Thursday, July 21, 2011

The Power of Accountability

Daily Totals

50.4 g
23.7 g
72 g
989.4 mg
77.6 g
68 fl oz
Daily Calorie Composition: 27% from carbs, 43% from fat and 30% from protein.

There it is, the section from the Fitbit website that totals yesterday's daily nutrition.  This will be valuable information when I reach my goal, because I am going to reach my goal this time.  If there's one thing I've learned from Turbulence Training it's "Never, ever, ever give up!"  

Today I'm going to write a bit more on the foundation of transformation, and that's mindset.  To misquote Descartes, "I think, therefore I change." 

 Never giving up means being willing to return to the examination of your inner monologue again and again until you find a way of thinking that supports the change you want.  I often say that you need to mine your faults for gold, and one of my faults is a strong tendency to be self-absorbed.  The benefit of that fault is the fact that I can spend hours thinking about... thinking.  Put that way it sounds pretty unappealing, but every once in a while I come out of my reverie with some good information.

In order to lose fat over time you must learn to manage the thoughts that leave you vulnerable to cravings.

Craving is defined as:  An intense desire for some particular thing, and desire can be defined as :The feeling that accompanies an unsatisfied state.
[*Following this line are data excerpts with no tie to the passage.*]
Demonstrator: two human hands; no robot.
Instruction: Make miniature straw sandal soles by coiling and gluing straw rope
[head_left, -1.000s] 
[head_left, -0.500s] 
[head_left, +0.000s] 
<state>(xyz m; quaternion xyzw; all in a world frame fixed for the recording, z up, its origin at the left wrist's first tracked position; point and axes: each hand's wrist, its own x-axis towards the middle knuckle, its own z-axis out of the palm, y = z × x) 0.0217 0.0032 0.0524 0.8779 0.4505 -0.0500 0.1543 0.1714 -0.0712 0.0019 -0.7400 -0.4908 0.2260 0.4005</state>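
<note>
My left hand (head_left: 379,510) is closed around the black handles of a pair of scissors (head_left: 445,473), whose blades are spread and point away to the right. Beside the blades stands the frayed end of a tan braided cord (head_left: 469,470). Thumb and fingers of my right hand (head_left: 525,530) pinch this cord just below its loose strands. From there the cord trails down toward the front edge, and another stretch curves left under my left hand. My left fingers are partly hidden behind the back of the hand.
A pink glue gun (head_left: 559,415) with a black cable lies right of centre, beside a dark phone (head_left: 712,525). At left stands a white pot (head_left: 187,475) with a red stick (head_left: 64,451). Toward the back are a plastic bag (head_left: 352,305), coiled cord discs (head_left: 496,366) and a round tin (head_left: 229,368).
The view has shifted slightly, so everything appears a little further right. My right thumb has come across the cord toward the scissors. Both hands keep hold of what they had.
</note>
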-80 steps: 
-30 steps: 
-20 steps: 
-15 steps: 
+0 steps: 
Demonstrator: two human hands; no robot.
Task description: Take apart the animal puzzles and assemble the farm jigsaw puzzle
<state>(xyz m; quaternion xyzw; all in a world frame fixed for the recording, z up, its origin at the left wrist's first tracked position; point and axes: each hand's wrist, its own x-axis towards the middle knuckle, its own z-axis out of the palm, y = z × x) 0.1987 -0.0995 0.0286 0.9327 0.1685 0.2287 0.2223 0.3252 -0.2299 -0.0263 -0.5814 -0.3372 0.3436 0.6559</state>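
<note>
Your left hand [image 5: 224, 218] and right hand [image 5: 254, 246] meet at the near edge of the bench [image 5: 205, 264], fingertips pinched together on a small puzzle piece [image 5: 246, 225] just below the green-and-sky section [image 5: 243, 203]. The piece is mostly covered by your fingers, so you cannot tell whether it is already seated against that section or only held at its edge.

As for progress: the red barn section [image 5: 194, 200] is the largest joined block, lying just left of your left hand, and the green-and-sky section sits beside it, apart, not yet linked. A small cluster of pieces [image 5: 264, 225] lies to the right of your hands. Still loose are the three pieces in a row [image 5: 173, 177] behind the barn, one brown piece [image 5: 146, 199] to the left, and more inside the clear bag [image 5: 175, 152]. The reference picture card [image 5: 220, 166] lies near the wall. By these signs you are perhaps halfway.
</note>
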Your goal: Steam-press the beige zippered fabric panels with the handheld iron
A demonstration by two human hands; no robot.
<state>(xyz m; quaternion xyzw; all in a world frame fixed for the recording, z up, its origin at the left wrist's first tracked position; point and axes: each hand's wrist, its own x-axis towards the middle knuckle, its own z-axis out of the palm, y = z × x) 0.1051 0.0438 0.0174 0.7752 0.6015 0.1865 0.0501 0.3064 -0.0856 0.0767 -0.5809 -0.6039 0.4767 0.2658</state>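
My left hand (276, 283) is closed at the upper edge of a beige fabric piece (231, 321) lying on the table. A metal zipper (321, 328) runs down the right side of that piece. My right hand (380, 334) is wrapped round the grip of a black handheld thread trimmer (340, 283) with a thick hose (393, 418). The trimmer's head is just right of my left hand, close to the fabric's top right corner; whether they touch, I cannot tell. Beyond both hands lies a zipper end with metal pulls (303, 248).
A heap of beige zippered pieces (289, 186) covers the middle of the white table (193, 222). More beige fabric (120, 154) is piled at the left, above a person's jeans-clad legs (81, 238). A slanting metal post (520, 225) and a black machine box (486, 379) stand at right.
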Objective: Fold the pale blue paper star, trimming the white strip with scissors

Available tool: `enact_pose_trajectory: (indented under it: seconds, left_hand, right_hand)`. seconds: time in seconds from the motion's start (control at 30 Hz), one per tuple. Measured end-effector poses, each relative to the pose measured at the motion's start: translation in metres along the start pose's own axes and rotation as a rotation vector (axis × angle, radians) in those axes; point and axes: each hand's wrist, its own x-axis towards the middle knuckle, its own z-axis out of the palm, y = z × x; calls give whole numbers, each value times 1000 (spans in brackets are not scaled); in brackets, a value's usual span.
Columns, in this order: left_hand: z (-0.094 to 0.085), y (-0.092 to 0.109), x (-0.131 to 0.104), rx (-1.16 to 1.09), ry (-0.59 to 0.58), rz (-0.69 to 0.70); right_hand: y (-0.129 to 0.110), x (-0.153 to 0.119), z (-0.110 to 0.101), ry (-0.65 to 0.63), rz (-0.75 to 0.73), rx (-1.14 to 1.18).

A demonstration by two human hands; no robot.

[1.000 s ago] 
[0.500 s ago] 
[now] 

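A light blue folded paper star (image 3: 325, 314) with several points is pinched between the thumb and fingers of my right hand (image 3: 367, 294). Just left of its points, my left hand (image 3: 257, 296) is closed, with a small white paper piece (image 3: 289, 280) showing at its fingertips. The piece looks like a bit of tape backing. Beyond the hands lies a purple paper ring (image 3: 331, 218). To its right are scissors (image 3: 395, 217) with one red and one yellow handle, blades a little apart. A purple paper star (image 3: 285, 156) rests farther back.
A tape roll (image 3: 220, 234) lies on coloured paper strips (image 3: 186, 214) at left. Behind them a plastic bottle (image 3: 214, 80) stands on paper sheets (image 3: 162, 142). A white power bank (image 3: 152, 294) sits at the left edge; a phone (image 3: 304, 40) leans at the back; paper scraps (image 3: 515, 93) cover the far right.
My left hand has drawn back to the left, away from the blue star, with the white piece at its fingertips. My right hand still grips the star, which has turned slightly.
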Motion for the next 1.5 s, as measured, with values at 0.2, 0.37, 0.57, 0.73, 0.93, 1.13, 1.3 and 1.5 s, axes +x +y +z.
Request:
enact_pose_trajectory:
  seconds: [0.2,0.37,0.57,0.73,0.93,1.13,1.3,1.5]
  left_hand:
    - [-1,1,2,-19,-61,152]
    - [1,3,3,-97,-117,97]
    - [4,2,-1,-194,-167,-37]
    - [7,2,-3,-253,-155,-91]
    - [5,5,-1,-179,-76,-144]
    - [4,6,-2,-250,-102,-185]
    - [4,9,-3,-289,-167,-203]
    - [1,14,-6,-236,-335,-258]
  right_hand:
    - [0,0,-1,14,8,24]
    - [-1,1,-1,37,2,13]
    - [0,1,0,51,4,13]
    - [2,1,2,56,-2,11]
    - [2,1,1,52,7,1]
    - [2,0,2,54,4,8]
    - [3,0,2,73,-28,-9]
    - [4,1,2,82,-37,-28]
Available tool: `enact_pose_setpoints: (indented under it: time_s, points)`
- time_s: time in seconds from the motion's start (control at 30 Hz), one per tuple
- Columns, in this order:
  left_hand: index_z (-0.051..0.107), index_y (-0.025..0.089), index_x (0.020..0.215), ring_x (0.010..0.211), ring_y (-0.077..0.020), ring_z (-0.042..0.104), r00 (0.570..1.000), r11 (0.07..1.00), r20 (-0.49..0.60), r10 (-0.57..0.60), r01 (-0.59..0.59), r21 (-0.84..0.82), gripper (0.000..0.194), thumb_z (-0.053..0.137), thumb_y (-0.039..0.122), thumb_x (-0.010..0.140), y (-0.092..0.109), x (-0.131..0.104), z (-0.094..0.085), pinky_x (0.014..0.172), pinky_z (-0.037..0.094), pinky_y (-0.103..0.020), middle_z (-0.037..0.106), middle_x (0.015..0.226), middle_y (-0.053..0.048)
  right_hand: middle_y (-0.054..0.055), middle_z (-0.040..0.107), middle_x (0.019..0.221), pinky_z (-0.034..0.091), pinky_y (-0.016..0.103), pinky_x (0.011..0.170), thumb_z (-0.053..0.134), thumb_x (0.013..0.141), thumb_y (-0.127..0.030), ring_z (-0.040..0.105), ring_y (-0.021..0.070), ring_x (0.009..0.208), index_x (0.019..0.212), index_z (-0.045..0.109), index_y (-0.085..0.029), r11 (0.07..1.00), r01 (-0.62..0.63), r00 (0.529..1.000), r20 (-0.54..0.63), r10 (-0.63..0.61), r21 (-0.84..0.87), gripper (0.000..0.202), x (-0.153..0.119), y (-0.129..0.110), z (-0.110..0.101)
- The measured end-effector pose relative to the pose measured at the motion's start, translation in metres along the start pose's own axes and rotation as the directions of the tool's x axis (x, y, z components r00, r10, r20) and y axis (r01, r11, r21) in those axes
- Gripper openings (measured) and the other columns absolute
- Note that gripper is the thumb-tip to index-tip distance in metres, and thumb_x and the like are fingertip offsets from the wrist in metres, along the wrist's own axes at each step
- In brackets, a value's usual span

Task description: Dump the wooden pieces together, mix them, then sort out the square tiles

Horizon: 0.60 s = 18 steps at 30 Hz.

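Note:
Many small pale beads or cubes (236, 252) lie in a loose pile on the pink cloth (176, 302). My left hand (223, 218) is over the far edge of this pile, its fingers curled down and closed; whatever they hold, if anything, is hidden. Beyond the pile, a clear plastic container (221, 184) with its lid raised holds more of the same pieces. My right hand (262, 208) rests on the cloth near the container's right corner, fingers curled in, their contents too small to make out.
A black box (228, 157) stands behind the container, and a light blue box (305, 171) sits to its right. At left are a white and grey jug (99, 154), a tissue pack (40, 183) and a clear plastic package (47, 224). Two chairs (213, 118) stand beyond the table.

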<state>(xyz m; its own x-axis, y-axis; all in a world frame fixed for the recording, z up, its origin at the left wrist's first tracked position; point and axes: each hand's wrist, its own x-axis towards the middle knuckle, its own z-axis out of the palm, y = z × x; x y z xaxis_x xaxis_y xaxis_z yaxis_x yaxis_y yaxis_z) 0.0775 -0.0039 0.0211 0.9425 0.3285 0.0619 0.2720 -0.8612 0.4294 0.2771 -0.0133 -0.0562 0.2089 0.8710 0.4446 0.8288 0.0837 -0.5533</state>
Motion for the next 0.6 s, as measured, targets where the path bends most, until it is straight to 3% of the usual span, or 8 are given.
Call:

How very well put. Thank you  The great question, fellow transformers, is what to do and how to think to prevent dissatisfaction, and how to defuse cravings once they hit.

How to Prevent Dissatisfaction

Forgive me for being too obvious, but you have to  choose an eating plan that satisfies you as much as possible while keeping you in a calorie deficit over time.  Then you have to discover tools that you can use in the moment when cravings hit.  When you have a plan, you can recognize the first hints of a craving and take evasive action.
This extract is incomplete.